The entries are to be output in full, word for word.

[Extracted data entries]
********

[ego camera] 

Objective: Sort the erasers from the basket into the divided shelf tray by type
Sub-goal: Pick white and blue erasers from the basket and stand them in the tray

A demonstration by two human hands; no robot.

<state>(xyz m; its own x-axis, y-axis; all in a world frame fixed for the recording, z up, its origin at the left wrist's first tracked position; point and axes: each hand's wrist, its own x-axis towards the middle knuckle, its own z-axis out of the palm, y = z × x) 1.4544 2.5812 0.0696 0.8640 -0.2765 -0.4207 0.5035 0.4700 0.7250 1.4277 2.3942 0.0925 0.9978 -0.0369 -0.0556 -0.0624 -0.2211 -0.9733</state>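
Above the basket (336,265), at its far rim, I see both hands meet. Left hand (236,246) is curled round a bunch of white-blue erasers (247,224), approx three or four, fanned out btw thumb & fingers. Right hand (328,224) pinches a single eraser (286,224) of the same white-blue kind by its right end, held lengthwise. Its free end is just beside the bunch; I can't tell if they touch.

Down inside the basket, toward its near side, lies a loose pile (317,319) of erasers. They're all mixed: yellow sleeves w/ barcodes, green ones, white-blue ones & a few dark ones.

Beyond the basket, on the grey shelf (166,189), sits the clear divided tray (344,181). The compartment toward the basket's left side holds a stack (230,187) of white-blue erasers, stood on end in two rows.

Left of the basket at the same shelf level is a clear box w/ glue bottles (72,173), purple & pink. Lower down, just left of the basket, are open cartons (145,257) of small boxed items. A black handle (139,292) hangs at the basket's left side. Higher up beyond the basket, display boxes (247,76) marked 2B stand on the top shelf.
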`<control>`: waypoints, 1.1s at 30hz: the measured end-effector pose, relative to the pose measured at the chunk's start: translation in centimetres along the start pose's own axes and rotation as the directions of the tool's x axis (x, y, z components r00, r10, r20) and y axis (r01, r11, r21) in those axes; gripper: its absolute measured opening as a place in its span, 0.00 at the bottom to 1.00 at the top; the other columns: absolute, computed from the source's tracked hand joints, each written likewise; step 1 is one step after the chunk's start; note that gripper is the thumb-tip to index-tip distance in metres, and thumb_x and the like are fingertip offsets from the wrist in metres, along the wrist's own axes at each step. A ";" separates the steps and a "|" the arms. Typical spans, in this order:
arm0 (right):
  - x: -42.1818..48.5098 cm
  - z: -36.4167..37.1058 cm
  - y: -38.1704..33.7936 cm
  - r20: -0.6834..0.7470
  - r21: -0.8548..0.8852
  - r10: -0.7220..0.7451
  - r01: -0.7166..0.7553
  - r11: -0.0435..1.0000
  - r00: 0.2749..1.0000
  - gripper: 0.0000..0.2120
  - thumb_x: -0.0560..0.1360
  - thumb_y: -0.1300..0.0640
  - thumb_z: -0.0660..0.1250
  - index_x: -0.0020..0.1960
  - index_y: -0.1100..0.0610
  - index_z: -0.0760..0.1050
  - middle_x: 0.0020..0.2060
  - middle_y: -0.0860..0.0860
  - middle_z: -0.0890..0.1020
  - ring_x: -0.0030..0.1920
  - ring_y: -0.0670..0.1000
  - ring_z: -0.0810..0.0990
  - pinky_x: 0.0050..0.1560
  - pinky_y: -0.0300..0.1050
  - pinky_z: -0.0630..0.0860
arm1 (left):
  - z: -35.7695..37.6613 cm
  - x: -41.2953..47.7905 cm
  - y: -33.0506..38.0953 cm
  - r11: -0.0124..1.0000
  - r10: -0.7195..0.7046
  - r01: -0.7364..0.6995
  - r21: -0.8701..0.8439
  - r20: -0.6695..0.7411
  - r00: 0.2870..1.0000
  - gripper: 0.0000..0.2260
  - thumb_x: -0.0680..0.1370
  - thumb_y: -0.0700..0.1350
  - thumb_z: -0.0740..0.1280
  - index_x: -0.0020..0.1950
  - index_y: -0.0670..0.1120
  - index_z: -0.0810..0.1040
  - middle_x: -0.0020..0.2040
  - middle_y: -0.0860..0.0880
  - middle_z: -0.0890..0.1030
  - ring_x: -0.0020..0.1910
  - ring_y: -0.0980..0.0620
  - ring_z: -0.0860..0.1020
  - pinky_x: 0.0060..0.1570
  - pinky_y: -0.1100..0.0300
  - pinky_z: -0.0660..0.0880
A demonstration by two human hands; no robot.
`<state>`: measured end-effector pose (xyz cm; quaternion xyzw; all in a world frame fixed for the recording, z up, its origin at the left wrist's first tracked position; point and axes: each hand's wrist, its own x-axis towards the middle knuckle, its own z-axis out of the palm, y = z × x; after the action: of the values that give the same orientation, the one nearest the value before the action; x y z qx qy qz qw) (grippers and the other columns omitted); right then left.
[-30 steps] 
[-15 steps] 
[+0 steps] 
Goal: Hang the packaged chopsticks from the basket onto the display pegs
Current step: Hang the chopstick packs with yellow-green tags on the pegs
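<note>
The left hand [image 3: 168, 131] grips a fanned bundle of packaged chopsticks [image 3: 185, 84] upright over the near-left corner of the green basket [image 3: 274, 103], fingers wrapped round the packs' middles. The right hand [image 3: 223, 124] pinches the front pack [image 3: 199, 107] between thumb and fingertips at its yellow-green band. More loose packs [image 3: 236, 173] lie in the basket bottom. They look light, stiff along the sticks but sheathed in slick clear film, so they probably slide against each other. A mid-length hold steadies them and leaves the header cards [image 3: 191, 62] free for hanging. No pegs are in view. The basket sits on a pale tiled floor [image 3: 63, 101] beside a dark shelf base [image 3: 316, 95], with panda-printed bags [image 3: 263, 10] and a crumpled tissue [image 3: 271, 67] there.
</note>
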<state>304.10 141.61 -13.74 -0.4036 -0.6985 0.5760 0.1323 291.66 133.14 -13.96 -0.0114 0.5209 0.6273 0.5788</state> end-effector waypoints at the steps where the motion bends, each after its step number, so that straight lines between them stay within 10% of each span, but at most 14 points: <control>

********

REPLY TO THE TASK:
[ego camera] 

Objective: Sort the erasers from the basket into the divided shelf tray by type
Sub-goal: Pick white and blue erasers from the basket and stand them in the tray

A demonstration by two human hands; no robot.

<state>(xyz m; its own x-axis, y-axis; all in a world frame fixed for the recording, z up, its origin at the left wrist's first tracked position; point and axes: each hand's wrist, its own x-axis towards the middle knuckle, its own z-axis out of the palm, y = z × x) 1.4544 2.5812 0.0696 0.8640 -0.2765 -0.4207 0.5035 0.4700 0.7250 1.4277 2.3942 0.0925 0.9978 -0.0369 -0.0556 -0.0624 -0.2211 -0.9733</state>
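Above the basket (336,265), at its far rim, I see both hands meet. Left hand (236,246) is curled round a bunch of white-blue erasers (247,224), approx three or four, fanned out btw thumb & fingers. Right hand (328,224) pinches a single eraser (286,224) of the same white-blue kind by its right end, held lengthwise. Its free end is just beside the bunch; I can't tell if they touch.

Down inside the basket, toward its near side, lies a loose pile (317,319) of erasers. They're all mixed: yellow sleeves w/ barcodes, green ones, white-blue ones & a few dark ones.

Beyond the basket, on the grey shelf (166,189), sits the clear divided tray (344,181). The compartment toward the basket's left side holds a stack (230,187) of white-blue erasers, stood on end in two rows.

Left of the basket at the same shelf level is a clear box w/ glue bottles (72,173), purple & pink. Lower down, just left of the basket, are open cartons (145,257) of small boxed items. A black handle (139,292) hangs at the basket's left side. Higher up beyond the basket, display boxes (247,76) marked 2B stand on the top shelf.
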`<control>`: waypoints, 1.1s at 30hz: the measured end-effector pose, relative to the pose measured at the chunk's start: translation in centimetres along the start pose's own axes and rotation as the directions of the tool's x axis (x, y, z components r00, r10, r20) and y axis (r01, r11, r21) in those axes; gripper: its absolute measured opening as a place in its span, 0.00 at the bottom to 1.00 at the top; the other columns: absolute, computed from the source's tracked hand joints, each written likewise; step 1 is one step after the chunk's start; note that gripper is the thumb-tip to index-tip distance in metres, and thumb_x and the like are fingertip offsets from the wrist in metres, along the wrist's own axes at each step. A ";" separates the steps and a "|" the arms. Typical spans, in this order:
arm0 (right):
  - x: -42.1818..48.5098 cm
  - z: -36.4167..37.1058 cm
  - y: -38.1704..33.7936 cm
  - r20: -0.6834..0.7470
  - r21: -0.8548..0.8852
  - r10: -0.7220..0.7451
  - r01: -0.7166..0.7553
  - r11: -0.0435..1.0000
  - r00: 0.2749..1.0000
  - gripper: 0.0000..0.2120
  - thumb_x: -0.0560..0.1360
  - thumb_y: -0.1300..0.0640
  - thumb_z: -0.0660..0.1250
  - index_x: -0.0020..0.1960
  - index_y: -0.1100..0.0610
  - index_z: -0.0760..0.1050
  - middle_x: 0.0020..0.2060
  - middle_y: -0.0860..0.0860
  - middle_z: -0.0890..0.1020
  - ring_x: -0.0030..0.1920
  - ring_y: -0.0670..0.1000
  - ring_z: -0.0810..0.0990
  - pinky_x: 0.0050..0.1560
  - pinky_y: -0.0300..0.1050
  - pinky_z: -0.0630..0.0860
arm1 (left):
  - z: -35.7695..37.6613 cm
  - x: -41.2953..47.7905 cm
  - y: -33.0506..38.0953 cm
  - r11: -0.0124..1.0000
  - r10: -0.7195..0.7046
  - r01: -0.7364..0.6995
  - r21: -0.8701..0.8439
  - r20: -0.6695..0.7411
  - r00: 0.2870..1.0000
  - gripper: 0.0000..0.2260
  - thumb_x: -0.0680..0.1370
  - thumb_y: -0.0700..0.1350
  - thumb_z: -0.0740..0.1280
  - index_x: -0.0020..0.1950
  - index_y: -0.0670..0.1120
  - index_z: -0.0810..0.1040
  - middle_x: -0.0020..0.2040
  - middle_y: -0.0860..0.0880
  - middle_z: -0.0890..0.1030
  - ring_x: -0.0020..0.1910
  - ring_y: -0.0980..0.0620
  - ring_z: -0.0860..0.1020
  - pinky_x: 0.0060..0.1570
  - pinky_y: -0.1100..0.0300
  - pinky_z: -0.0660..0.0880
A demonstration by two human hands; no robot.
`<state>`: measured end-effector pose (xyz cm; quaternion xyzw; all in a world frame fixed for the recording, z up, its origin at the left wrist's first tracked position; point and axes: each hand's wrist, its own x-axis towards the middle knuckle, its own z-axis out of the palm, y = z × x; after the action: of the values that give the same orientation, the one nearest the value before the action; x y z qx qy qz qw) (grippers and the other columns omitted); right then left.
[-30 steps] 
[-15 steps] 
[+0 steps] 
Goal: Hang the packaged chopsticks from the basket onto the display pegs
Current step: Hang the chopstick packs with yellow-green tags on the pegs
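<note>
The left hand [image 3: 168, 131] grips a fanned bundle of packaged chopsticks [image 3: 185, 84] upright over the near-left corner of the green basket [image 3: 274, 103], fingers wrapped round the packs' middles. The right hand [image 3: 223, 124] pinches the front pack [image 3: 199, 107] between thumb and fingertips at its yellow-green band. More loose packs [image 3: 236, 173] lie in the basket bottom. They look light, stiff along the sticks but sheathed in slick clear film, so they probably slide against each other. A mid-length hold steadies them and leaves the header cards [image 3: 191, 62] free for hanging. No pegs are in view. The basket sits on a pale tiled floor [image 3: 63, 101] beside a dark shelf base [image 3: 316, 95], with panda-printed bags [image 3: 263, 10] and a crumpled tissue [image 3: 271, 67] there.
</note>
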<state>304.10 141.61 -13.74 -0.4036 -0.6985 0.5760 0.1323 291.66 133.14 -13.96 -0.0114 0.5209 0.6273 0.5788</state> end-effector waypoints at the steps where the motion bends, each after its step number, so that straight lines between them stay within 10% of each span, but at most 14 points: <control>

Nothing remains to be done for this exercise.